**Dataset content**

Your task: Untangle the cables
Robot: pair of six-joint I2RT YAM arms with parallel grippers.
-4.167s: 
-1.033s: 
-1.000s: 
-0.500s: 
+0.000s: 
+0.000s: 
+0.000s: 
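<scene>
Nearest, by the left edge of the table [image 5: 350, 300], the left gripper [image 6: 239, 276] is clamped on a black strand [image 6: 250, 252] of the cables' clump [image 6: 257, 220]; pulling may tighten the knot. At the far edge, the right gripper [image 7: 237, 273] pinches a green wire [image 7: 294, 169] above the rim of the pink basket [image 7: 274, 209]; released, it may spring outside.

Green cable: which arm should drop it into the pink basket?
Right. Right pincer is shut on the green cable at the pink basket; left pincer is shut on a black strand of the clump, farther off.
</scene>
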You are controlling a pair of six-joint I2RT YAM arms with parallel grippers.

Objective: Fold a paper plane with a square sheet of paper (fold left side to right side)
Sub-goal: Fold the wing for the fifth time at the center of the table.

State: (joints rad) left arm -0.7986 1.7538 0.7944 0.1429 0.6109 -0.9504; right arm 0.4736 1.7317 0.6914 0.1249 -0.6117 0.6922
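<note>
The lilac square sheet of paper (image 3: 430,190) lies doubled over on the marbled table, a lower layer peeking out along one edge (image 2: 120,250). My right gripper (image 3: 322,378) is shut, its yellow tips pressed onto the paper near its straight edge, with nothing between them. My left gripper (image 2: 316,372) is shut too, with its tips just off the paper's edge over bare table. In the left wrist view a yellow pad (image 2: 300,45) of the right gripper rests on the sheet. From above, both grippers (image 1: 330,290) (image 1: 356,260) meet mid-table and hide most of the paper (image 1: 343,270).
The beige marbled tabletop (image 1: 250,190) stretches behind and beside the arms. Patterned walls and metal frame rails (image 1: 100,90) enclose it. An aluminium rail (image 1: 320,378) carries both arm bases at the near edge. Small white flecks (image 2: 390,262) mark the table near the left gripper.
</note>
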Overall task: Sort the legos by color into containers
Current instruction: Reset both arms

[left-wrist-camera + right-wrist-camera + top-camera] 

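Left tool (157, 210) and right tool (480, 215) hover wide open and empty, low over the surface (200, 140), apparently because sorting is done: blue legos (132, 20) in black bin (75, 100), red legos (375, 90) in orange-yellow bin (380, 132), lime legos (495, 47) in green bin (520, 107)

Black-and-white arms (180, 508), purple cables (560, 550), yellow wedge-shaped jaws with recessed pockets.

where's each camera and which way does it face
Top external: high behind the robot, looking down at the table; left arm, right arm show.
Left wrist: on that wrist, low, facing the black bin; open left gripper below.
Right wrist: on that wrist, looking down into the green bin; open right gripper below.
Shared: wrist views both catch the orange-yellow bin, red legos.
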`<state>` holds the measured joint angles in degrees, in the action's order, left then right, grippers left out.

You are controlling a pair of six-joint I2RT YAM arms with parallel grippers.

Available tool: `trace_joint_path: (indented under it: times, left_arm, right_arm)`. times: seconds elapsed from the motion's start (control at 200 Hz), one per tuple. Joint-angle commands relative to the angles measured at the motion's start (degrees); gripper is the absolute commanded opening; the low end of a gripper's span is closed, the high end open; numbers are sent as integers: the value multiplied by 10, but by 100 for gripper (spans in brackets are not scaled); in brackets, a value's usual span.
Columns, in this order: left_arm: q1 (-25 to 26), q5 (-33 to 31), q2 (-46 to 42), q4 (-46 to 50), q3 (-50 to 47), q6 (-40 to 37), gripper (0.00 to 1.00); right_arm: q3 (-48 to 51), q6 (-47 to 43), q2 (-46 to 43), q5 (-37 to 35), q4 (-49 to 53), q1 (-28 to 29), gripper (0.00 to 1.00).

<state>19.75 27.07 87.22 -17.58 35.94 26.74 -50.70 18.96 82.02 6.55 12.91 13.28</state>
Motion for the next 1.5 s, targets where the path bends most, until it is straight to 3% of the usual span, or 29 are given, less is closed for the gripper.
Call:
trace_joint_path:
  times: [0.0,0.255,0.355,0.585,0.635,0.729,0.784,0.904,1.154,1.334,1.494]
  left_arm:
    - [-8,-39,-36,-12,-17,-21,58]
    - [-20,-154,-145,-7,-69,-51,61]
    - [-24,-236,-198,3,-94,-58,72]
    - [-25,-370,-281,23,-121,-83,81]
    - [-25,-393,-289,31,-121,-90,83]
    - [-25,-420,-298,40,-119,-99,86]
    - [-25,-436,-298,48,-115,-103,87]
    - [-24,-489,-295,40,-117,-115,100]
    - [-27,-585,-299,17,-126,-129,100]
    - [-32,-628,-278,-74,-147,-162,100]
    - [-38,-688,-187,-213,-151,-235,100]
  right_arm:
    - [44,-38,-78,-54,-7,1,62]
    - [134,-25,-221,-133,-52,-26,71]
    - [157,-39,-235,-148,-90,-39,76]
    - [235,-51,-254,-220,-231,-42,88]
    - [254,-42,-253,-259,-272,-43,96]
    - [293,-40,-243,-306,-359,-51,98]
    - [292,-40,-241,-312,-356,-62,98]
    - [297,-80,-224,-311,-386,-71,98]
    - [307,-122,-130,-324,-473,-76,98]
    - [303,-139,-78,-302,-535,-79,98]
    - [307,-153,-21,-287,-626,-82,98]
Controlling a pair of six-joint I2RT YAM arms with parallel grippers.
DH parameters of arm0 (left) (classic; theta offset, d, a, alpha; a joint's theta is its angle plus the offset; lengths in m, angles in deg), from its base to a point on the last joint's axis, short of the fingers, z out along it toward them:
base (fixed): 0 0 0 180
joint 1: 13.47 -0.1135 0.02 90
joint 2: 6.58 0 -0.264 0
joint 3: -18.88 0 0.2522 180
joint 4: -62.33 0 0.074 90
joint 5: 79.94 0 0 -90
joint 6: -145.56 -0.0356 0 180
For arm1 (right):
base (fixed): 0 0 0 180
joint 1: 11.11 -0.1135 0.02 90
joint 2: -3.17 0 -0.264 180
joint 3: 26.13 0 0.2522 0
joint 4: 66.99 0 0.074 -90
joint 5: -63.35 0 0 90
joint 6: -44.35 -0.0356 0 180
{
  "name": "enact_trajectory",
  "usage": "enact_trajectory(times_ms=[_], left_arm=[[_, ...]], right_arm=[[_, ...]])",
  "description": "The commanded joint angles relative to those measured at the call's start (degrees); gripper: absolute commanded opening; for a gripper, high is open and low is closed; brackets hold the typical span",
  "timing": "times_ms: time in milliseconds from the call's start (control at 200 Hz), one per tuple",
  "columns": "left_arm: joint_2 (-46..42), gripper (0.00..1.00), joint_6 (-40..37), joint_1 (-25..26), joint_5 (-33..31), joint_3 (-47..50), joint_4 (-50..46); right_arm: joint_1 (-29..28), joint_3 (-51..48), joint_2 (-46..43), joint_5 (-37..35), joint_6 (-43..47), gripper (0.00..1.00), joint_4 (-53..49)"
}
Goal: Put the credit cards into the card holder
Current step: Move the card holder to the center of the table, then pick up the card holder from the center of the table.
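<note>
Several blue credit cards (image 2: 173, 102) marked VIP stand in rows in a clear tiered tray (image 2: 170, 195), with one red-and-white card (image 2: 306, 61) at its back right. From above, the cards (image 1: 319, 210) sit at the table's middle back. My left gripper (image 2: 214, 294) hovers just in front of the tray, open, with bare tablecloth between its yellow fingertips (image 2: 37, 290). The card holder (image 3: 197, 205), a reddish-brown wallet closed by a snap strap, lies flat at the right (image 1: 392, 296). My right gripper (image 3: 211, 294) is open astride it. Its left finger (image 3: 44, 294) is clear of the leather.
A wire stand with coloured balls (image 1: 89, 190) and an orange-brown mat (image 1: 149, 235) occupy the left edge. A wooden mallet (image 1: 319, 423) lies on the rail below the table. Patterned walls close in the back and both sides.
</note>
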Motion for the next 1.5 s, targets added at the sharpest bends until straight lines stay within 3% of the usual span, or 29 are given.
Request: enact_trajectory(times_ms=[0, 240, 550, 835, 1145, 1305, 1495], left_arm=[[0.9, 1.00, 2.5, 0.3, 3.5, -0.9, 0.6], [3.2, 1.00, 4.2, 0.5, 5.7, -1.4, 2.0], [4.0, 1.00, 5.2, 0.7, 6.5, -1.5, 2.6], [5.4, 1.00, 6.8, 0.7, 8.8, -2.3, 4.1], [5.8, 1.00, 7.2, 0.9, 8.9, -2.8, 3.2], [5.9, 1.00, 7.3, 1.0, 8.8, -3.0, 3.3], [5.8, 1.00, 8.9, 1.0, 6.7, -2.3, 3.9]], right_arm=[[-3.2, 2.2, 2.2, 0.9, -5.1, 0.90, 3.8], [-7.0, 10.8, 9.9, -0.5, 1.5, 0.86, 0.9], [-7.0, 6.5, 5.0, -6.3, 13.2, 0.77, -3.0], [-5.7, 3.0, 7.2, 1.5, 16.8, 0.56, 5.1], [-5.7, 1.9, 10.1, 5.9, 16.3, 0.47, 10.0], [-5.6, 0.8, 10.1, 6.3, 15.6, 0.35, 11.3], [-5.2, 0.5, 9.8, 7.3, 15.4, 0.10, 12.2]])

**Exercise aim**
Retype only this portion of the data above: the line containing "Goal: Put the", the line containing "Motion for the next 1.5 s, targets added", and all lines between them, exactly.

**Result of the task**
Goal: Put the credit cards into the card holder
Current step: Move the card holder to the center of the table, then pick up the card holder from the center of the table.
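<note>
Several blue credit cards (image 2: 173, 102) marked VIP stand in rows in a clear tiered tray (image 2: 170, 195), with one red-and-white card (image 2: 306, 61) at its back right. From above, the cards (image 1: 319, 210) sit at the table's middle back. My left gripper (image 2: 214, 294) hovers just in front of the tray, open, with bare tablecloth between its yellow fingertips (image 2: 37, 290). The card holder (image 3: 197, 205), a reddish-brown wallet closed by a snap strap, lies flat at the right (image 1: 392, 296). My right gripper (image 3: 211, 294) is open astride it. Its left finger (image 3: 44, 294) is clear of the leather.
A wire stand with coloured balls (image 1: 89, 190) and an orange-brown mat (image 1: 149, 235) occupy the left edge. A wooden mallet (image 1: 319, 423) lies on the rail below the table. Patterned walls close in the back and both sides.
</note>
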Motion for the next 1.5 s, targets added at the sharpest bends until straight lines stay within 3% of the usual span, or 29 are given.

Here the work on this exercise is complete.